_What to do_: Where the string "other" appears in a line of the material below, copy that line.

»»

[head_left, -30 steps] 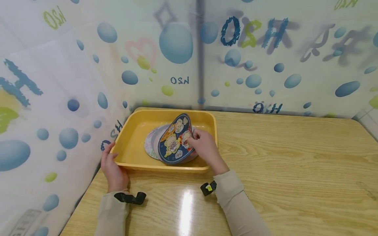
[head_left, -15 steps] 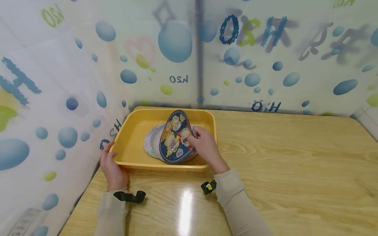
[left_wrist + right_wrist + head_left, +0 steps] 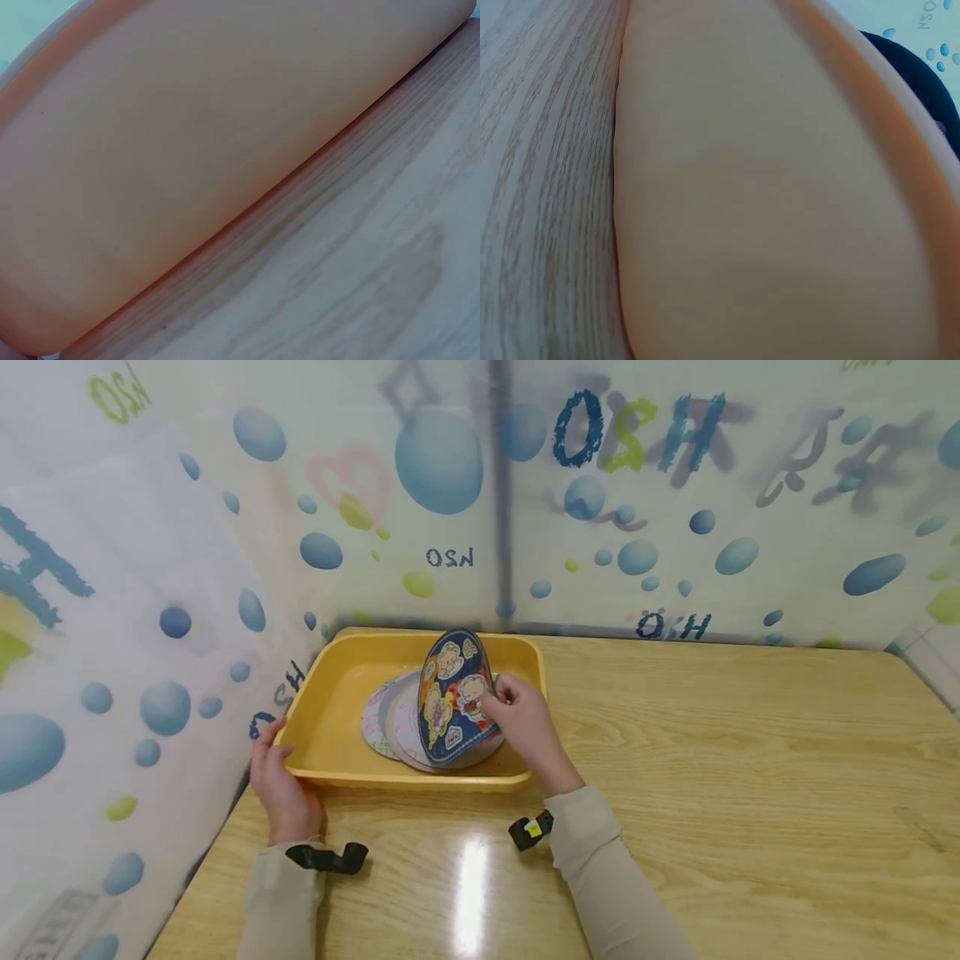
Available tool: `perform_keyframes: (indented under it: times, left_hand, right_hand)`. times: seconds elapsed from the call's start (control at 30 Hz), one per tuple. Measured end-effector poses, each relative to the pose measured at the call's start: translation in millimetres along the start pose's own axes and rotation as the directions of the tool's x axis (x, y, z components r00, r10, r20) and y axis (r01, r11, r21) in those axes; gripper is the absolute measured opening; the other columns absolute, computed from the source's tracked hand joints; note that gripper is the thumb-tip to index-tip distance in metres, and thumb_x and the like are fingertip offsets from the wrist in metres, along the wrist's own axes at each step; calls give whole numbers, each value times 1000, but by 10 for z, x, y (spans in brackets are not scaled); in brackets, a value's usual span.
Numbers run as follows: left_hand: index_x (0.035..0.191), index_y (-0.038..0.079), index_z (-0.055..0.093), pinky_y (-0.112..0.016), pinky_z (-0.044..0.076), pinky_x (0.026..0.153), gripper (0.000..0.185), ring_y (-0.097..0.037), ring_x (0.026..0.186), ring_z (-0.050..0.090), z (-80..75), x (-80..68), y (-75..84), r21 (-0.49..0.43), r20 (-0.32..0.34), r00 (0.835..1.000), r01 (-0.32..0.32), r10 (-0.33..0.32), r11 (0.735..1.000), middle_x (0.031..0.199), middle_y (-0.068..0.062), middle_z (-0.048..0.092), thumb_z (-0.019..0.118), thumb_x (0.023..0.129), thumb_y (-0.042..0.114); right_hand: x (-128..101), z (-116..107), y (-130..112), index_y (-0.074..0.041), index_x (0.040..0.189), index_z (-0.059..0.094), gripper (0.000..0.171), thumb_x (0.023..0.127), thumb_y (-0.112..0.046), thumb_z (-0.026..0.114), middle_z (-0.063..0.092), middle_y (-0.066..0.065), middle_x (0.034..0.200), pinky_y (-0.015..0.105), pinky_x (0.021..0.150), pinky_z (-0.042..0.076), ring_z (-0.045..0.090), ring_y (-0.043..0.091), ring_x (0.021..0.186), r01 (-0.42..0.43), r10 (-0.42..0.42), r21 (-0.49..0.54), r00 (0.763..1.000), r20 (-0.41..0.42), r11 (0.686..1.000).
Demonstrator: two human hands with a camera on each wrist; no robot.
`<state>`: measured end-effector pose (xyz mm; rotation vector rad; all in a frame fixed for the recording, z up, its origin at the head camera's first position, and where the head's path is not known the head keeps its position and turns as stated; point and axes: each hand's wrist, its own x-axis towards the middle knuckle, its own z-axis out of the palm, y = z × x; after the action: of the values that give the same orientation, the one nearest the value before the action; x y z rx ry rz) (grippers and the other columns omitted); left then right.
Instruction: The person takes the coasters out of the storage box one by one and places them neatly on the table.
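Where bubble-print curtains (image 3: 637,527) enclose, perhaps glossy wooden table (image 3: 750,793).

The tray (image 3: 330,718) was a plain yellow-orange, and the raised round mat (image 3: 453,697) in it was dark navy with cartoon bears in cream, orange and red patches. The mats (image 3: 390,727) lying under it were pale, whitish-grey with faint pastel marks. The desk (image 3: 735,760) showed light wood grain, the sleeves (image 3: 607,868) were beige, and the curtain (image 3: 637,510) was white with blue bubbles, green spots and blue lettering.
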<state>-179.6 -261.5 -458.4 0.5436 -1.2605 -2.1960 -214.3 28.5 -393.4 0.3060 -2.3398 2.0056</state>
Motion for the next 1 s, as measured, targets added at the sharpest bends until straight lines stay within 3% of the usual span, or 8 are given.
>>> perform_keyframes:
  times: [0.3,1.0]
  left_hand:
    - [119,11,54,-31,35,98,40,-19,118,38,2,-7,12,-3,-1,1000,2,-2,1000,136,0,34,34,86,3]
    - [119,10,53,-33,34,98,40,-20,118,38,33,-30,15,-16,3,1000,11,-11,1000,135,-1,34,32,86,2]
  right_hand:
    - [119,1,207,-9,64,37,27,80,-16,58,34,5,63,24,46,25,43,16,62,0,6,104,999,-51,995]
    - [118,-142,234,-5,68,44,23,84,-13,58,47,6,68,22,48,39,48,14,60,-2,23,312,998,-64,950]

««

_Answer for this exercise_:
Available tool: `perform_keyframes: (indented under it: times, left_hand, right_hand)`. times: seconds elapsed from the call's start (control at 30 Hz), one per tuple. Measured end-effector poses, each relative to the pose measured at the call's start: translation in millimetres along the start pose's own axes and rotation as the directions of the tool's x axis (x, y, z components r00, r10, r20) and y axis (r01, r11, r21) in those axes; gripper is the absolute measured opening; the other columns absolute, computed from the source's tracked hand joints; note that gripper is the thumb-tip to index-tip distance in metres, and thumb_x and the like are fingertip offsets from the wrist in metres, along the wrist's own axes at each step; calls give whole numbers, each value times 1000, but by 10 for z, x, y (spans in brackets are not scaled); in brackets, a value's usual span.
`<state>`: measured end-effector pose (xyz mm; rotation vector rad; all in a frame fixed for the recording, z up, its origin at the head camera's first position, and where the head's path is not known the head keeps its position and turns as stated; point and axes: each hand's wrist, its own x-axis towards the middle knuckle, its own z-axis out of the palm, y = z × x; after the action: of the values that give the same orientation, the one nearest the value before the action; x y z rx ry rz) (grippers and the other columns omitted); left then right.

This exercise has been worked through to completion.